Most businesspeople agree that referrals and recommendations are the best way to grow your professional network, reputation, and career. Personally I am always flattered when I receive a referral or recommendation from someone I know and respect. And then I think – oh, now I REALLY have to perform.
It’s not that I actually work any harder or differently when recommended or referred than under other circumstances. But I am keenly aware that I have now another stakeholder in the house – the recommender or referrer. I have learned that it pays to be thoughtful when recommending someone you know to someone else.
Why be careful? I often say that when offering a recommendation, you should not expect any kudos if the recommendation works out well. After all the reason they asked you for a recommendation (since they respect your opinion), is that there’s an expectation that you would not send over an idiot. Of course the recommended person is capable. That’s why they came to you in the first place!
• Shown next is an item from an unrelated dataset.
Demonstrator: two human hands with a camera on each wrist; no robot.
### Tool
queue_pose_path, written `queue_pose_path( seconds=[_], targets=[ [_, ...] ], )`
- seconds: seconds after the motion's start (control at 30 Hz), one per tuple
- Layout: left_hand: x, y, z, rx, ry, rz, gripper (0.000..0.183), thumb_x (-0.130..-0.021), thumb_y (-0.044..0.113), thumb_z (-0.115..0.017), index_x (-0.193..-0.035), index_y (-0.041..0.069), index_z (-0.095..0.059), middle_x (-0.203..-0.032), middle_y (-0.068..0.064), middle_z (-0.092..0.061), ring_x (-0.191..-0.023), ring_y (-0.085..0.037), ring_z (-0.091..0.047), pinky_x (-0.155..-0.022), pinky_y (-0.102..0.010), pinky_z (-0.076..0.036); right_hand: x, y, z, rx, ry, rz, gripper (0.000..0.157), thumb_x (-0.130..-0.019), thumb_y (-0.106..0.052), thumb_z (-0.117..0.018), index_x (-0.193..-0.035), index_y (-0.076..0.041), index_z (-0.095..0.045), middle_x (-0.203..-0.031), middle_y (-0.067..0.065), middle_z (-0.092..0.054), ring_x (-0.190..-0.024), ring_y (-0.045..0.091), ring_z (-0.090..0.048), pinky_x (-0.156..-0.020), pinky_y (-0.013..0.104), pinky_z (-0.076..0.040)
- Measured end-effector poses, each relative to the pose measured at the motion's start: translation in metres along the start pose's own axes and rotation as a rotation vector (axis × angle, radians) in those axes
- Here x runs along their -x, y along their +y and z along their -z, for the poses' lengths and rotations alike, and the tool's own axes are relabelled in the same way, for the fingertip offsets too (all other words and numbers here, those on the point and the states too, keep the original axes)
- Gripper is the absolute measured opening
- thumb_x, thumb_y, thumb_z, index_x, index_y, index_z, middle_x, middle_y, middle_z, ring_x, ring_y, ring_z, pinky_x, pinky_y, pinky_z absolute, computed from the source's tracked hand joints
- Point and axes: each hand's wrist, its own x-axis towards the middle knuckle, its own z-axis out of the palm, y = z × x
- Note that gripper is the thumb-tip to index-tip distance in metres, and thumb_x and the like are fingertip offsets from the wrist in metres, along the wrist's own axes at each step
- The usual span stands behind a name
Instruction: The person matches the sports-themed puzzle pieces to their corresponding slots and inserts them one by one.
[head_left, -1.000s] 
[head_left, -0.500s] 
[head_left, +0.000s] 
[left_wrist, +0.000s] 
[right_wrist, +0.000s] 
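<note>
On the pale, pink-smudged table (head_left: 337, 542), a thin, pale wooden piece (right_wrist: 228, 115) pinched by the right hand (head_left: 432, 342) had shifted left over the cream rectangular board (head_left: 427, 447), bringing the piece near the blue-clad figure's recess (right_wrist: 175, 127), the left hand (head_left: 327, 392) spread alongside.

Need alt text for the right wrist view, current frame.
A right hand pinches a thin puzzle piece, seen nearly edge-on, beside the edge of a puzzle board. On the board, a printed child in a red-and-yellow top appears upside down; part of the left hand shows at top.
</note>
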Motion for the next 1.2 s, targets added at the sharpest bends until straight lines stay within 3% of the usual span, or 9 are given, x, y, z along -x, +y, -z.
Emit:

So then there’s the converse. The recommended person messes things up. And worse sometimes handles the situation poorly. A poor reflection on you to be sure and all you were trying to do was to help!
I’m not advocating your suspending making recommendations. I continue to and will continue to offer recommendations when I feel they are appropriately matched and that there’s a high chance of a successful interaction or engagement.
I am suggesting being more thoughtful about your recommendations. When was the last time you spoke with or met the person you are recommending? It does not take long for professional lives to change these days!
A suggestion: You actually could do what I do sometimes which is to offer that ‘I have someone in mind who I feel may be able to help but I’d like to talk with them first to be sure it is a good fit for both parties’. It’s an extra step to be sure, yet I guarantee that you will actually make fewer recommendations once you add this step to the process since you will inevitably run into a few situations where making that recommendation would be the wrong thing. In that case you have done a great job in forestalling an outcome that would hurt all concerned!
The professional (and job-seeking focused) LinkedIn often asks if you would like to recommend fellow professionals with whom you are connected. Be mindful here since that recommendation from 2008 may be much less relevant today than it was at the time. I doubt many LinkedIn users ever go back and un-recommend someone they recommended 6 years ago or more.
Maybe you should take a look again at whom you’ve recommended? Just a thought.